====== DATASET RECORDS

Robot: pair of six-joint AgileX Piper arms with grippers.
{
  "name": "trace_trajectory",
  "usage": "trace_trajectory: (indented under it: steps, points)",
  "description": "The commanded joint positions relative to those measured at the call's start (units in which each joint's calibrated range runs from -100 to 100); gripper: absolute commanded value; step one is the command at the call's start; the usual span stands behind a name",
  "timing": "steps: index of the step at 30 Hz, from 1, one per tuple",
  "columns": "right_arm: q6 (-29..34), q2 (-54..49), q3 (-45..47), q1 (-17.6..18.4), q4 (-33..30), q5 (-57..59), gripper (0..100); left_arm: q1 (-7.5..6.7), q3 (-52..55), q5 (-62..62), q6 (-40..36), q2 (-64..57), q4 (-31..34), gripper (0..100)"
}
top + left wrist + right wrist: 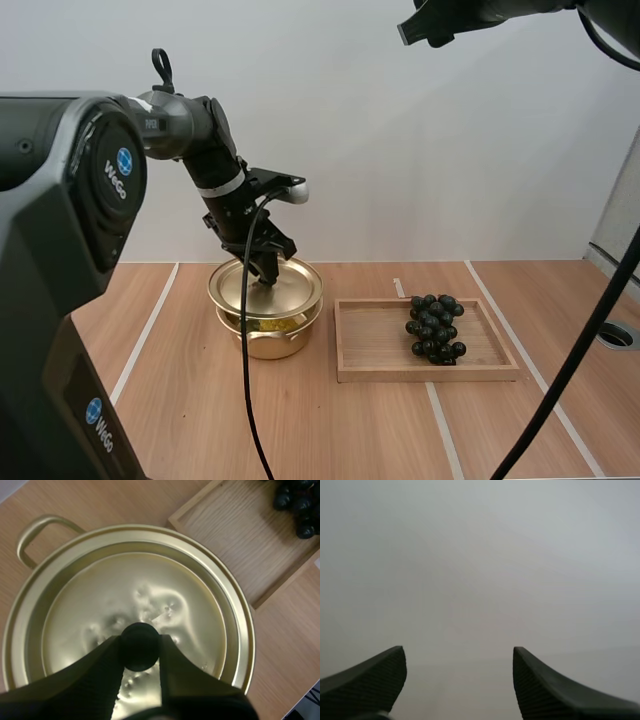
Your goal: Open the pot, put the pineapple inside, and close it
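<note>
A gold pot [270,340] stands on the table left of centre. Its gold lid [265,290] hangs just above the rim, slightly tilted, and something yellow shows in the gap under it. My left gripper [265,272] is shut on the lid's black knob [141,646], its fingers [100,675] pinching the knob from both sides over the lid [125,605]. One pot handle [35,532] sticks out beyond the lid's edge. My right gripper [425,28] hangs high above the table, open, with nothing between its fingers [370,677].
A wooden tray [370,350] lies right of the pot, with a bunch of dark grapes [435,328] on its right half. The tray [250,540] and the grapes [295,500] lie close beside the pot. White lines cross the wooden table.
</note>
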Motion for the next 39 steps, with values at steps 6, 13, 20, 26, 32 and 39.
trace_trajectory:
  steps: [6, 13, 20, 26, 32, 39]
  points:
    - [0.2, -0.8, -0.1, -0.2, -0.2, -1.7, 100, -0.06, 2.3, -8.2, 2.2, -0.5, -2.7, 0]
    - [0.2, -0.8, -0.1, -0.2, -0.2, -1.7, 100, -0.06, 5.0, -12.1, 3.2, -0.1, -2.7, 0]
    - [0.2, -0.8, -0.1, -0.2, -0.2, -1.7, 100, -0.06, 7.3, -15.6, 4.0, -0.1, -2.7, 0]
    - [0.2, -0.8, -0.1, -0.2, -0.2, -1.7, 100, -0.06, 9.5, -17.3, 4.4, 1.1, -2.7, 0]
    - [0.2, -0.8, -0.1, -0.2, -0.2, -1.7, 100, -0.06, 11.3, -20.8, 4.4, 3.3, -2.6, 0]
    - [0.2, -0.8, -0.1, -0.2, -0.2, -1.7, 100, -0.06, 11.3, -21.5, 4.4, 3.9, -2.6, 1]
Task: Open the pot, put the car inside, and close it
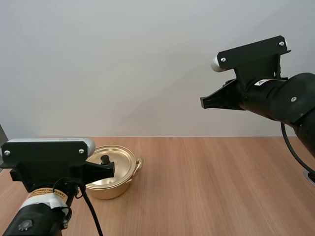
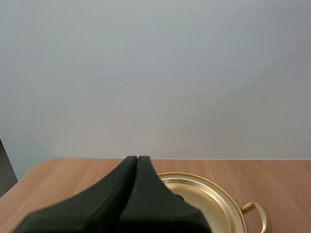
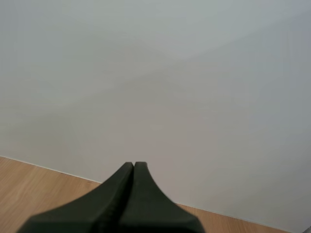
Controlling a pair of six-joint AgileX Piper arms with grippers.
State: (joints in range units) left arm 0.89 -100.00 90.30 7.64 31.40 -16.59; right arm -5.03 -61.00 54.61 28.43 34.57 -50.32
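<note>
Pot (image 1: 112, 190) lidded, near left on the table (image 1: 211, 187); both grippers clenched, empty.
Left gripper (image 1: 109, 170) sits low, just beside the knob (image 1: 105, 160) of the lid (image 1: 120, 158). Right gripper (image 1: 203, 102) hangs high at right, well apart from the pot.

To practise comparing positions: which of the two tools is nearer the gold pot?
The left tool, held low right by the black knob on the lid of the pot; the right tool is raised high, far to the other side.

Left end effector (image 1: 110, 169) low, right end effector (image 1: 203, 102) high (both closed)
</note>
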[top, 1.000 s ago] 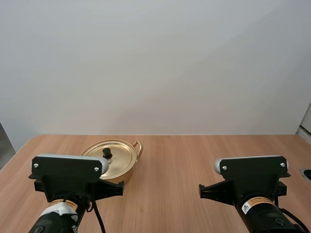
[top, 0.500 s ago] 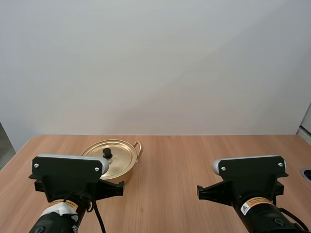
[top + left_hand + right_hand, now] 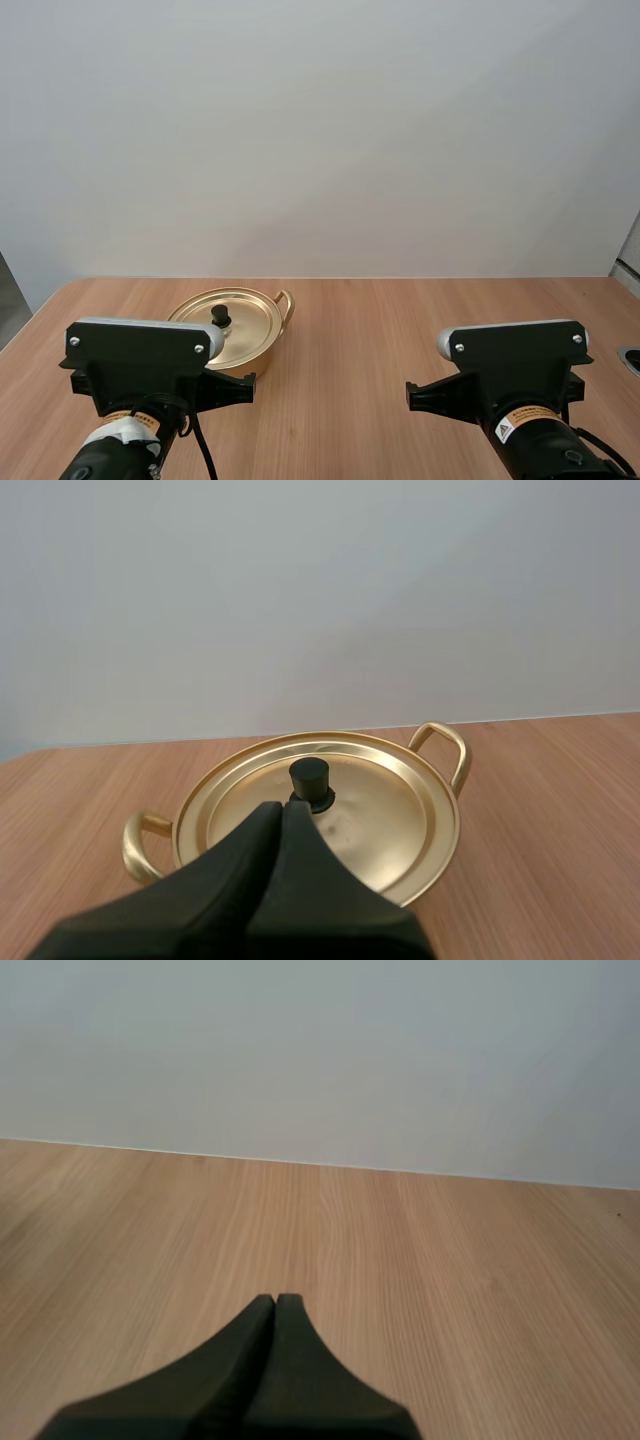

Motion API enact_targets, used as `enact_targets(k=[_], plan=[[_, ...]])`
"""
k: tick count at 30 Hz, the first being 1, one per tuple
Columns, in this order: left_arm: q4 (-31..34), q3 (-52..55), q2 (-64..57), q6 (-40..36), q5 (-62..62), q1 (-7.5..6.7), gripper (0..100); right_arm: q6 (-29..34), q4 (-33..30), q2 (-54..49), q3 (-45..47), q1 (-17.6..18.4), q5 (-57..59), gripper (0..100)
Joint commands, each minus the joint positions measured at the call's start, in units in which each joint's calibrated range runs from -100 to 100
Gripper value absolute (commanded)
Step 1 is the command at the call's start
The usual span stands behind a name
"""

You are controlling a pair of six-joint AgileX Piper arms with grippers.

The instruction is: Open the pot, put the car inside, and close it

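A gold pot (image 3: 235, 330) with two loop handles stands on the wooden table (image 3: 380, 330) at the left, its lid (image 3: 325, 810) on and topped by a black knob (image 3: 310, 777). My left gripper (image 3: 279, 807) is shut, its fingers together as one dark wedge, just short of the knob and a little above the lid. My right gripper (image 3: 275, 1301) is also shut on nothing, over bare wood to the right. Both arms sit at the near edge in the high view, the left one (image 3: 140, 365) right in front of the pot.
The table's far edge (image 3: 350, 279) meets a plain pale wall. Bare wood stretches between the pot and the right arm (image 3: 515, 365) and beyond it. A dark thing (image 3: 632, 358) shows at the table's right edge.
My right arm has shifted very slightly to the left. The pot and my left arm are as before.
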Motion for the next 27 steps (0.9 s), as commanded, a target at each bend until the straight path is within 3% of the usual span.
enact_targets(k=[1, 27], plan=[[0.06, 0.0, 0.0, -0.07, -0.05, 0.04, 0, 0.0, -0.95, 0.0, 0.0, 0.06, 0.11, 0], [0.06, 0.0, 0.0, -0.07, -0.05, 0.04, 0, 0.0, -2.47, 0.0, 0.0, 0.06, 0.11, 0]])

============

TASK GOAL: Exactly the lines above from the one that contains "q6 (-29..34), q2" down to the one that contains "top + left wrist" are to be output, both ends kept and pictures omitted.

TASK OUTPUT:
  "columns": "right_arm: q6 (-29..34), q2 (-54..49), q3 (-45..47), q1 (-17.6..18.4), q4 (-33..30), q5 (-57..59), gripper (0..100); left_arm: q1 (-7.5..6.7), q3 (-52..55), q5 (-62..62), q6 (-40..36), q2 (-64..57), q4 (-31..34), gripper (0..100)"
}
top + left wrist + right wrist: 

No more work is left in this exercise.